As house prices continue to rise in the UK and with the average salary also growing (but at a slower rate) could this spell the end of home ownership for Millennials living in the UK?
Over the past two decades, house prices have risen continuously on average, as illustrated in the diagram below
Average house prices have increased from approximately £55,000 to £200,000 which could spell trouble for Millennials. House prices have increased yearly, on average, by 6.9% since 1980 and are likely to continue growing in the near future. However, there are several reasons which have caused the demand for houses to exceed supply, thus causing a rise in property prices:
Demand vs. Supply
- Demographic factors: currently the UK’s population is at around 64.1m and continues to growth at a rate of 0.6% per year. This means that, as the population surges, the demand for housing increases as more people require a place to live
- Low interest rates: as interest rates are currently at 0.25%, the cost of financing is cheaper which encourages people to borrow and take out mortgages. However, this consequently pushes up asset prices and further increases property prices
- Political factors: in order to fight rising house prices, the government has introduced a variety of schemes to help first-time buyers, such as Help to Buy. This scheme essentially allows an individual to take out a mortgage with a low deposit of 5% instead of the traditional 30%. Although this is meant to encourage home ownership, it has had a reverse effect, resulting in a surge in demand for already growing house prices, thus putting further pressure on property value
- Cultural factors: in the 19th century home ownership was only an option for the wealthy. Nonetheless, in recent years, the culture of home ownership has increased and has even had a herd effect, thus further increasing people’s desire to own their home
- Net migration: as depicted in the chart below, net migration has skyrocketed over the last two decades. As immigrants migrate to the UK, they push the demand for housing further. However, construction of housing cannot keep up with this increasing rate, thus supply is tightening
All these factors boost demand in one way or another, but supply continues to lag behind this constant pressure, therefore increasing house prices.

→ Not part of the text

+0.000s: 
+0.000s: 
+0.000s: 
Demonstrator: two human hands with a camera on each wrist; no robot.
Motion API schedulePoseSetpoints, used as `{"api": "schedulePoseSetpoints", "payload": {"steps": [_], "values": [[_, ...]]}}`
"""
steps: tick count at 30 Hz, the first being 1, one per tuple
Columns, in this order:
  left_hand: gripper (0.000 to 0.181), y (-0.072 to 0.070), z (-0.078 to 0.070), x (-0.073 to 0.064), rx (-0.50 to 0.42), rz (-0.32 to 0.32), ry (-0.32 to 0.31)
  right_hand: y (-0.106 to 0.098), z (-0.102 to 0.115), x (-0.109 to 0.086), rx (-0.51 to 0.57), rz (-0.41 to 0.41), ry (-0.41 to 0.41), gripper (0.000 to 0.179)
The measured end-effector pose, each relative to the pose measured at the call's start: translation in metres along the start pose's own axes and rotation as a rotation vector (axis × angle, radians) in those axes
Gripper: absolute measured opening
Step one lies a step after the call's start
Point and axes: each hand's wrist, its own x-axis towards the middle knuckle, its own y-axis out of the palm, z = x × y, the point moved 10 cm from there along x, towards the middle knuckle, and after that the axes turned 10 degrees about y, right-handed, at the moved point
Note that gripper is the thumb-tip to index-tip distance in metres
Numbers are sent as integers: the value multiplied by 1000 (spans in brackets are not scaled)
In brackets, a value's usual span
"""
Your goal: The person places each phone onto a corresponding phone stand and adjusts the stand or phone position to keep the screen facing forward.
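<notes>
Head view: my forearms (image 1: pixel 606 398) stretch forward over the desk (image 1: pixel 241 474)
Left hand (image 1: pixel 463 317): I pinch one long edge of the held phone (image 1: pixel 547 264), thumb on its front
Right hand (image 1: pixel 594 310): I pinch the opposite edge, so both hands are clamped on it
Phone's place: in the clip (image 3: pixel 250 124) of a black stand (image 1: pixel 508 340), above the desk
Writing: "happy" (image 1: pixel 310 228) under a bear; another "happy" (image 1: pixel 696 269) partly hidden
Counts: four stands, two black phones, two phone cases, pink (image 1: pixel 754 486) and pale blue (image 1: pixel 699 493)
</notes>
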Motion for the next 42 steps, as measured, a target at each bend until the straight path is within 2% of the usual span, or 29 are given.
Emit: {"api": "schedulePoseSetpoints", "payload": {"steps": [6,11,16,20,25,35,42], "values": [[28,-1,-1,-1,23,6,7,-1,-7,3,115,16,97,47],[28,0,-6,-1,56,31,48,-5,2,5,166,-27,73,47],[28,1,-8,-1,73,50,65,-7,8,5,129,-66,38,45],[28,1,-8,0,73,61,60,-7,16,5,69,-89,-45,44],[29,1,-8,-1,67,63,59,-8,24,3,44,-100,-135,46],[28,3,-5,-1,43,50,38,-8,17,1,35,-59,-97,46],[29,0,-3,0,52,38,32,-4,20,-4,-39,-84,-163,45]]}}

As shown in the chart above, house prices have inflated, but not in line with buyers’ incomes, thus increasing unaffordability.
The Next Step
Although the government has adopted many schemes to help combat this problem, the focus needs to be on the supply side now, not demand. Schemes such as Help to Buy, Mortgage guarantees, Right to Buy/Right to Acquire, Shared ownership all aim to help increase affordability but have an adverse impact on demand, not supply.
For this purpose, several possible solutions are available:
- Providing subsidies for home building companies would reduce the cost of construction, thus stimulating more projects. This could help increase supply and offset increasing demand
- Loosen housing policies: this way, more permits can be provided, which could, therefore, lead to a surge in housing construction
These policies could help counterattack the growing risk of Millennials not being able to join the housing ladder.